Volunteers sort through donated clothes in Sea Bright, N.J.
Whenever there's a disaster, people want to give, and Hurricane Sandy is no exception. According to The Chronicle of Philanthropy, U.S. charities collected more than $174 million in donations as of Nov. 9 to help respond to the storm.
But it's not only money that has been pouring in. Relief programs have also received mountains of clothes, food and other supplies, not all of which are needed.
At an emergency relief site in the devastated town of Sea Bright, N.J., volunteers sort through piles of clothes, shoes and other donated items.
"This says small jacket, but where are the tops for these?" says one confused woman, holding up a pair of sweat pants found in a bin.
Similar scenes have been repeated up and down the New Jersey shore, and around New York City and Long Island. Ever since the storm hit, truckloads of donations have come from across the country, carrying food, hats, gloves, shoes and other supplies.
In Sea Bright, residents seem to want cleaning products more than anything else.
Bobby Dent says the bleach and masks he's just picked up will help. He's collecting supplies to deal with the mess that Sandy left in his house, which he purchased just two months before the storm hit.
"I'm going to try to get down in the crawl space and hit some of the mold," he says. "Hey, you do what you gotta do and move on, you know."
For the relief managers here, the challenge is trying to figure out how to get the right supplies to the right places.

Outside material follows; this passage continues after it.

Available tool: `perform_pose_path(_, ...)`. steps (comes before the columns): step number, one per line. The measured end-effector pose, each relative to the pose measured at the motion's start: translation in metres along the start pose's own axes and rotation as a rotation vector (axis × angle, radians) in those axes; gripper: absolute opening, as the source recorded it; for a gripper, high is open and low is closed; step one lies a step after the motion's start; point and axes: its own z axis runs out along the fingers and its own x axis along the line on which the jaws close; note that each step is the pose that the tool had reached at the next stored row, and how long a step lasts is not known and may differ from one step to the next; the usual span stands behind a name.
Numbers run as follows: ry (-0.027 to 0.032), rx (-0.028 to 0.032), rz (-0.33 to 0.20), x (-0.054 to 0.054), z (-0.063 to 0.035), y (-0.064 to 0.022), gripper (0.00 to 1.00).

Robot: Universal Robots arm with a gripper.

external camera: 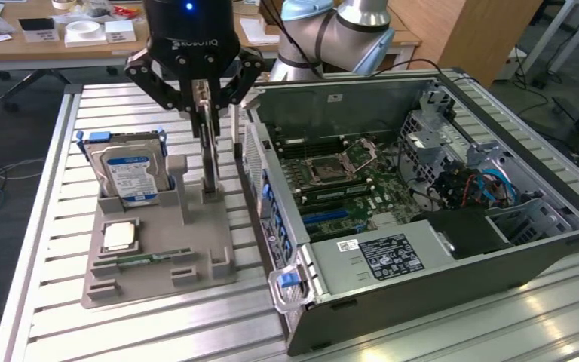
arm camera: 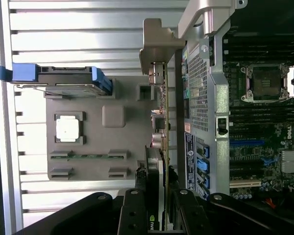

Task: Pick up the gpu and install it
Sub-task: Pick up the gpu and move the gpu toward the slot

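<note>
The black end effector (external camera: pixel 207 105) is clenched on the top edge of the gpu (external camera: pixel 209 158), a thin green-and-black card with a silvery end bracket. The card stands upright on edge at the grey plastic parts holder (external camera: pixel 189 230), between the blue-labelled silver hard drive (external camera: pixel 129 175) and the open dark computer case (external camera: pixel 451 279) on the ribbed metal tabletop (external camera: pixel 118 332)

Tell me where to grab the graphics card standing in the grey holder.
Its top edge, from straight above, pinching the two flat faces: the graphics card stands upright on edge in the grey holder, computer case close beside.
</note>
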Motion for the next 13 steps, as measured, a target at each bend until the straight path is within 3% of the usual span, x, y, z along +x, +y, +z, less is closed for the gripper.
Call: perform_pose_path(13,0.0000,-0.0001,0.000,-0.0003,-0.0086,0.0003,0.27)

In Sea Bright, they clearly have more than they need, and trucks with more donations are on the way from New Hampshire and Vermont. Those running this emergency site discuss how to transport some of the supplies to towns north of here, where they think the need is greater, so donations don't go to waste.
Relief workers say they know that people mean well, but sometimes it can be overwhelming to get so much unsolicited help. And there's often waste — like warm blankets donated for disasters in tropical areas, or bottles of water sent to places where water is already plentiful.
"One of the lessons that we learned in Katrina, and all the relief organizations learned, is there are many people of goodwill who want to donate food and coats and other things to people impacted by the storm," says Ross Fraser, with Feeding America, a network of U.S. food banks.
But as in Hurricane Katrina, he says, donated products can often be more of a headache for relief workers than a help. "They have to make sure all the food that's donated is safe [and] the packages haven't been compromised. It has to be cleaned and sorted," Fraser says.
Besides, he says, relief agencies can get more bang for the buck than the average consumer, by buying in bulk and working out special arrangements with suppliers.
Carlos Rodriguez runs the Food Bank of Monmouth and Ocean Counties in New Jersey, and is helping with the relief effort. He notes, for example, that recently he was able to bring in 61,000 pounds of fresh fish, "and all we had to pay was maybe 61 cents a pound to bring it in, in freight costs."
As a result, most relief agencies say the best thing to give is money. That way they'll have the flexibility to buy the supplies that are needed the most.
But sometimes, giving cash can seem too cold in the emotional aftermath of a disaster.
Ashley Minton has arrived at the Sea Bright relief site with bags full of home-baked goods, including pumpkin, cranberry and banana muffins, and chocolate chip cookies. She says she wants to thank the National Guardsmen who helped her when she discovered that her home and everything inside had been destroyed.
"I was hysterical," she says. "And they were there, saying, 'What more can we do? What more can we move?' And we said, 'What can we do for you for helping?' And they said, 'Nothing at all. We're happy to do this.' "
But, she says, she couldn't do nothing. So she baked.